Building and Running the Image

  1. Build the Image

    Open your Terminal and run:

    docker build -t alma9 -f Dockerfile.alma9 .
    

    This command builds the image and tags it as alma9.

    DO NOT forget the dot at the end of the command!

    The single dot (.) at the end of the command sets the build context to the current directory. This means that the build expects to find the Dockerfile in the directory where the command is invoked. If the file is not there, the build fails.

  2. Run the Container

    Once the image is built, start a container interactively with:

    docker run -it -v /path/to/local/workspace:/workspace --name <process_name> alma9
    

    This command creates a container (naming it <process_name>) from your custom image and mounts your host’s /path/to/local/workspace to the container’s /workspace volume. Any files you create or modify inside /workspace will be stored on your host machine. It also works the other way around: any files in /path/to/local/workspace will be accessible from inside the container.

Setting up the Miniconda Environment

Once inside the container, you can create and manage Python environments using Miniconda.

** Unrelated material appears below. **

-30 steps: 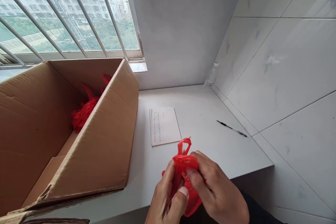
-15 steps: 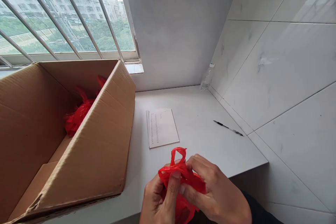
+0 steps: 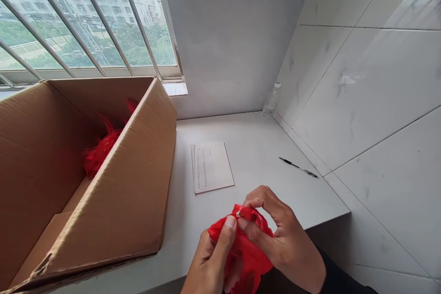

  1. Create a New Conda Environment

    Run the following command to create a new Conda environment named python_env:

    conda create -n python_env python numpy pandas matplotlib scipy
    

    This creates a new environment with the latest versions of Python. It also installs the popular scientific computing libraries NumPy, Pandas, Matplotlib, and SciPy.

  2. Activate the Conda Environment

    Activate the environment with:

    conda activate python_env
    

    The prompt should change to show the active environment.